# [What the task requires]
The whole listing below needs to be retyped without a single change.

# [Source data]
*** Block opens ***
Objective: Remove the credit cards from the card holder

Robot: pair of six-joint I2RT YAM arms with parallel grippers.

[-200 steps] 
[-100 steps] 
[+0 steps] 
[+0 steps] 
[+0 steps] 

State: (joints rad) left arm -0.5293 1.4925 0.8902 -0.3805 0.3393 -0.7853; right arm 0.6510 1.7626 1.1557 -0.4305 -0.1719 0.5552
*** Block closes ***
# [Answer space]
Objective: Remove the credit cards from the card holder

Robot: pair of six-joint I2RT YAM arms with parallel grippers.

[-200 steps] 
[-100 steps] 
[+0 steps] 
[+0 steps] 
[+0 steps] 

State: (joints rad) left arm -0.5293 1.4925 0.8902 -0.3805 0.3393 -0.7853; right arm 0.6510 1.7626 1.1557 -0.4305 -0.1719 0.5552

This exercise has now been finished.